I guess something that’s convenient? I don’t have much experience with sampling algorithms. But if something needs to be implemented, I could do it with the right guidance.
Is your intention to be able to call rand(Categorical(p)) from within a GPU kernel? Or does the code you posted just not work, and you want to know how to make it work?
This is not a particularly helpful answer; if it’s not difficult to implement, then maybe you could instead point to some resources that would help the OP?
This type of question comes up often.
Just a few days ago I saw and answered a very similar question on Slack.
I happen to have some CUDA.jl kernel code in a package of mine that I haven’t touched in a couple of years that could serve as a starting point. It is using a naive algorithm though.
using CUDA
using BinomialSynapses: indices!
function rand_categorical(p, n)
v = repeat(p', n ÷ length(p) + 1, 1)
idx = last(indices!(v))
return idx[1:n]
end
p = cu([0.7,0.2,0.1]) # does not need to be normalized
samples = rand_categorical(p, 1000)
should give you a CuVector of length 1000 of categorical samples.

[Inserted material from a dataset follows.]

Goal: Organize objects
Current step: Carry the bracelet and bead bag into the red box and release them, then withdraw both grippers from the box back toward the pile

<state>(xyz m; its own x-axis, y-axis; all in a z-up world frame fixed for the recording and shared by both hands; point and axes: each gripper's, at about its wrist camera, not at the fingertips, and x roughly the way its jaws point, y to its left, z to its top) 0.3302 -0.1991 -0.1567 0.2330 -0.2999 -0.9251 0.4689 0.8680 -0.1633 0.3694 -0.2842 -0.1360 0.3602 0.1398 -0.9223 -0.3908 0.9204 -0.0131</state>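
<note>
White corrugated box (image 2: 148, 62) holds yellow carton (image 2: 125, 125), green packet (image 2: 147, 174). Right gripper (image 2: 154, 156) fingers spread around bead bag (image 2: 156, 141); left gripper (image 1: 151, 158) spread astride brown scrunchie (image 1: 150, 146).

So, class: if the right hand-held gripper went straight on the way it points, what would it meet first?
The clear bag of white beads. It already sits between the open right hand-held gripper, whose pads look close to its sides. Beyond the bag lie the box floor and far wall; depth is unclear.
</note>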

But since that function was written for a specific application (resampling particles) where the number of samples needed was equal to the length of p, and where there were a lot of different ps, this is not going to be competitive in performance if you have short p and need lots of samples. You are (much) better off just copying your p to the CPU and calling rand there, and then copying the samples back to the GPU if needed.

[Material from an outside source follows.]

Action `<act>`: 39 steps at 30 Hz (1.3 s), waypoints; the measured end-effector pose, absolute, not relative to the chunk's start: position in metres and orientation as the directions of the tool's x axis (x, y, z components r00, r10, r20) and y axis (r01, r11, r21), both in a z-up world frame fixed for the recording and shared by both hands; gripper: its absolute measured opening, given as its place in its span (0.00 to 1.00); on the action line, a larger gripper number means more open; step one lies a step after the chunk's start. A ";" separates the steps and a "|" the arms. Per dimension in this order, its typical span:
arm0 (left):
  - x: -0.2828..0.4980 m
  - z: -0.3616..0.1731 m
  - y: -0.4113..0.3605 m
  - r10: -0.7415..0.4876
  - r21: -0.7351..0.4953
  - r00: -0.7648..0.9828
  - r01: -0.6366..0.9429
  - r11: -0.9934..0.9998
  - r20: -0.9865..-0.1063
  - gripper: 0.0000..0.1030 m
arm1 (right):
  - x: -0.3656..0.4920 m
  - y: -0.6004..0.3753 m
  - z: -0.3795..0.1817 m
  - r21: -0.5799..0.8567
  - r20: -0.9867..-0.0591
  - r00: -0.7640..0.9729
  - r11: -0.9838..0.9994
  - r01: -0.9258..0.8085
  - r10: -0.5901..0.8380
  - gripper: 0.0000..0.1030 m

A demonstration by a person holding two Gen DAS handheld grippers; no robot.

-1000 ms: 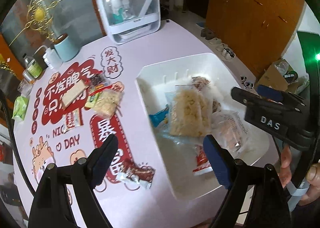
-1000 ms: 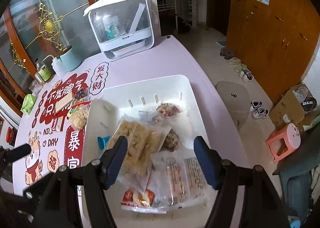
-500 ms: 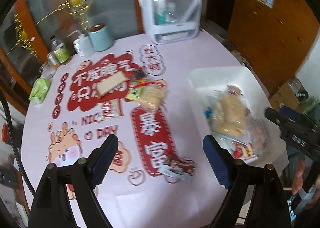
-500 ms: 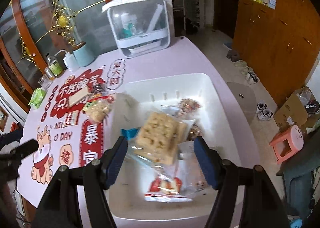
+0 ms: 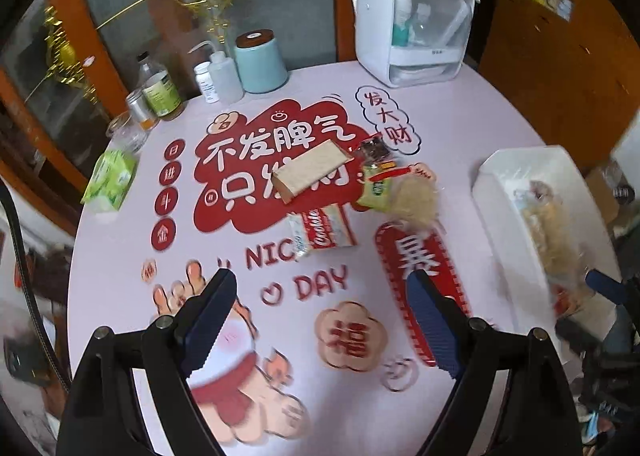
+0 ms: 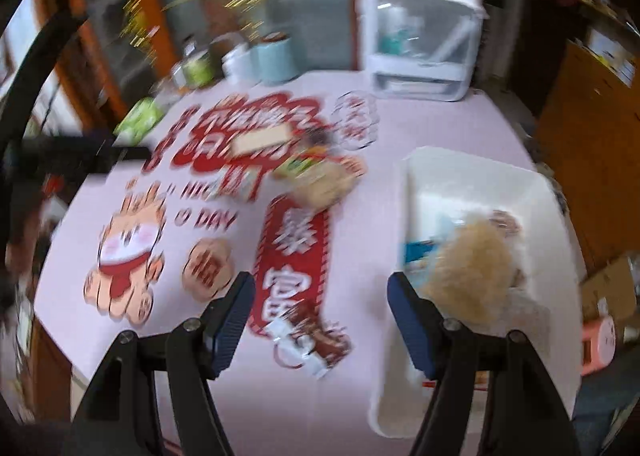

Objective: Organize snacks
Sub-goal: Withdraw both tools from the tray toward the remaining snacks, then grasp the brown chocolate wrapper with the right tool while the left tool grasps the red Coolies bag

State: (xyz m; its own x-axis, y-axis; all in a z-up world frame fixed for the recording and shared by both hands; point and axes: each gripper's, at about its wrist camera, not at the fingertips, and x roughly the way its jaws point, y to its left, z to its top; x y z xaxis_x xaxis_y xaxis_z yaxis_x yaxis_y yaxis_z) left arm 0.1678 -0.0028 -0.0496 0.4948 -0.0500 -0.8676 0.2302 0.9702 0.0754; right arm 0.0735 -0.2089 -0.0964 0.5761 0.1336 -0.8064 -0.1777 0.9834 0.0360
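Several snack packs lie on the pink table: a tan wafer block (image 5: 310,170), a red cookie pack (image 5: 326,232), a green pack (image 5: 376,186), a pale crisp bag (image 5: 416,202) and a dark pack (image 5: 374,150). A white bin (image 5: 500,192) at right holds several snacks. My left gripper (image 5: 320,316) is open and empty, above the table short of the cookie pack. My right gripper (image 6: 320,316) is open and empty, above a dark red wrapped snack (image 6: 316,336), left of the bin (image 6: 532,188). The right wrist view is blurred.
A white lidded container (image 5: 412,20) stands at the table's far edge. A teal canister (image 5: 260,62), bottles (image 5: 220,72), jars (image 5: 162,94) and a green tissue pack (image 5: 110,180) line the back left. Wooden cabinets (image 5: 560,56) stand at right.
Both grippers have swung left, away from the bin toward the table's middle. The bin has slid to the right edge of both views. Both grippers stay open.
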 end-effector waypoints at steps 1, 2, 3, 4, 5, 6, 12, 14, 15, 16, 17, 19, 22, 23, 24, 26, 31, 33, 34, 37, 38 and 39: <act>0.174 -0.055 0.000 -0.054 0.081 0.488 0.250 0.965 -0.871 0.83 | 0.073 -0.199 -0.106 0.017 -0.815 0.564 0.977 -0.211 0.136 0.67; 0.180 -0.061 0.003 -0.058 0.086 0.478 0.274 0.958 -0.877 0.83 | 0.072 -0.191 -0.115 0.007 -0.821 0.551 0.969 -0.247 0.146 0.67; 0.190 -0.070 0.008 -0.084 0.079 0.462 0.322 0.943 -0.883 0.83 | 0.070 -0.185 -0.123 0.001 -0.828 0.539 0.961 -0.276 0.156 0.67; 0.197 -0.078 0.009 -0.101 0.077 0.448 0.362 0.929 -0.888 0.83 | 0.069 -0.178 -0.135 -0.022 -0.842 0.519 0.953 -0.303 0.146 0.67; 0.202 -0.084 0.008 -0.104 0.080 0.436 0.385 0.919 -0.894 0.83 | 0.068 -0.175 -0.143 -0.039 -0.853 0.505 0.948 -0.317 0.134 0.67; 0.211 -0.096 0.008 -0.116 0.086 0.413 0.440 0.894 -0.904 0.83 | 0.069 -0.170 -0.154 -0.059 -0.866 0.485 0.939 -0.339 0.121 0.67; 0.234 -0.146 -0.009 -0.083 0.184 0.355 0.652 0.736 -0.931 0.83 | 0.077 -0.149 -0.196 -0.133 -0.914 0.402 0.905 -0.405 0.045 0.67; 0.239 -0.158 -0.015 -0.067 0.215 0.354 0.698 0.683 -0.933 0.83 | 0.083 -0.144 -0.208 -0.183 -0.921 0.390 0.892 -0.414 -0.008 0.67; 0.243 -0.166 -0.019 -0.065 0.225 0.349 0.724 0.652 -0.935 0.83 | 0.085 -0.144 -0.213 -0.191 -0.925 0.380 0.889 -0.416 -0.021 0.67; 0.247 -0.172 -0.021 -0.066 0.225 0.341 0.741 0.632 -0.938 0.83 | 0.088 -0.144 -0.218 -0.195 -0.930 0.365 0.888 -0.416 -0.034 0.67; 0.250 -0.176 -0.022 -0.065 0.226 0.337 0.750 0.622 -0.939 0.83 | 0.092 -0.144 -0.222 -0.194 -0.935 0.351 0.889 -0.415 -0.040 0.67; 0.260 -0.186 -0.026 -0.064 0.210 0.306 0.777 0.593 -0.950 0.83 | 0.097 -0.146 -0.226 -0.185 -0.944 0.327 0.890 -0.416 -0.044 0.67; 0.275 -0.198 -0.030 -0.060 0.185 0.264 0.802 0.568 -0.963 0.83 | 0.105 -0.149 -0.233 -0.174 -0.956 0.289 0.892 -0.417 -0.051 0.67; 0.279 -0.201 -0.031 -0.061 0.176 0.253 0.808 0.563 -0.966 0.83 | 0.108 -0.150 -0.236 -0.165 -0.963 0.265 0.895 -0.414 -0.055 0.67; 0.285 -0.204 -0.033 -0.066 0.158 0.232 0.816 0.556 -0.970 0.83 | 0.111 -0.151 -0.238 -0.155 -0.967 0.248 0.897 -0.413 -0.052 0.67; 0.291 -0.208 -0.036 -0.068 0.136 0.204 0.829 0.542 -0.977 0.83 | 0.114 -0.153 -0.239 -0.132 -0.973 0.227 0.901 -0.413 -0.038 0.67; 0.301 -0.220 -0.047 -0.049 0.111 0.154 0.868 0.483 -0.987 0.83 | 0.118 -0.161 -0.242 -0.066 -0.987 0.163 0.916 -0.396 -0.001 0.67; 0.307 -0.226 -0.050 -0.039 0.095 0.128 0.875 0.475 -0.991 0.83 | 0.119 -0.165 -0.243 -0.041 -0.990 0.139 0.923 -0.383 0.014 0.66; 0.310 -0.230 -0.051 -0.028 0.093 0.120 0.875 0.474 -0.992 0.83 | 0.119 -0.167 -0.243 -0.031 -0.991 0.129 0.925 -0.378 0.020 0.65; 0.317 -0.239 -0.052 -0.005 0.082 0.095 0.879 0.469 -0.995 0.83 | 0.117 -0.168 -0.242 -0.019 -0.993 0.116 0.926 -0.378 0.027 0.56; 0.319 -0.243 -0.052 0.006 0.084 0.091 0.879 0.469 -0.996 0.83 | 0.116 -0.168 -0.241 -0.019 -0.993 0.115 0.924 -0.382 0.027 0.50; 0.321 -0.246 -0.052 0.011 0.081 0.086 0.879 0.470 -0.996 0.83 | 0.115 -0.167 -0.241 -0.021 -0.994 0.110 0.923 -0.385 0.023 0.49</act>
State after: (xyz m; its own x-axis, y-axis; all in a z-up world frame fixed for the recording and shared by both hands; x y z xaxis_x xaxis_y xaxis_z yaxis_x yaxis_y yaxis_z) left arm 0.3215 -0.0517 -0.2455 0.0858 0.0112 -0.9963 0.8790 0.4699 0.0810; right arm 0.1151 -0.1671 -0.2409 0.1097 0.0230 -0.9937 -0.3849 0.9227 -0.0211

My application is in Reinforcement Learning. I only need one sample from my distribution which is the action I will take in the next time step. In this situation, perhaps I’m better off just moving the array to CPU and calling rand there?

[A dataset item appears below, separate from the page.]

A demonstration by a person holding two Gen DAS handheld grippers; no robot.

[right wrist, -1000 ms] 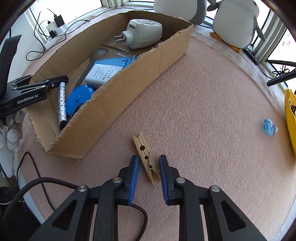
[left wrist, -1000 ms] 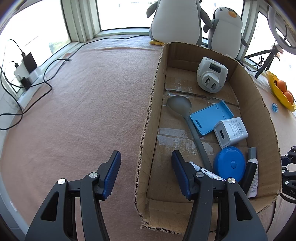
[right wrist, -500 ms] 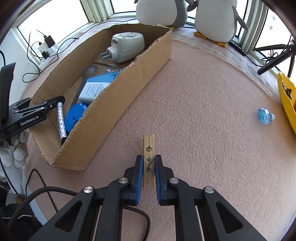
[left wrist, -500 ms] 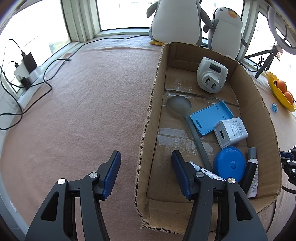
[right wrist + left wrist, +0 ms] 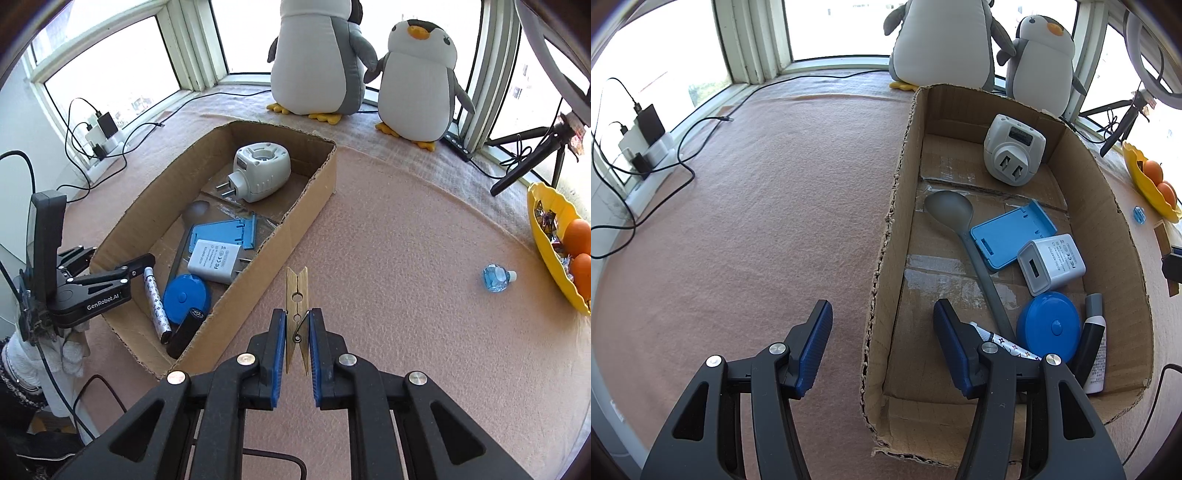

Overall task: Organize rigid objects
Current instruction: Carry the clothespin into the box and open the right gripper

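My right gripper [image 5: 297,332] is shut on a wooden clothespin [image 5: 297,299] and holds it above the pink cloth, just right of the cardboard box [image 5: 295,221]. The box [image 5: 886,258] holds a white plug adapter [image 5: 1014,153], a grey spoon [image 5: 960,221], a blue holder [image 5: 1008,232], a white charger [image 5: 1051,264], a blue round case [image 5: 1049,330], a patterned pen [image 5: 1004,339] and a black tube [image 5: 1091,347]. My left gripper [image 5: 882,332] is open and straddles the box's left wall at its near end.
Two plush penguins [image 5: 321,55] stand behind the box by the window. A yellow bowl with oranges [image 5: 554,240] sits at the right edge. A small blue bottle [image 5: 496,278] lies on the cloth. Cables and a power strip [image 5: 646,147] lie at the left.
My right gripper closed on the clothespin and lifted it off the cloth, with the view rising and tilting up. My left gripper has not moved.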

I looked around online and I guess it’s possible to implement sampling using the inverse transform method for reasonable distributions? I think CUDA already provides a cumsum for the CDF. So one might only need to implement a binary search on CuArray to use this method?
Unfortunately I am using the categorical sampling during training so parameters are changing quickly and maintaining an alias table seems like not the right approach because I won’t generate that many samples at fixed parameter values. But I could be wrong.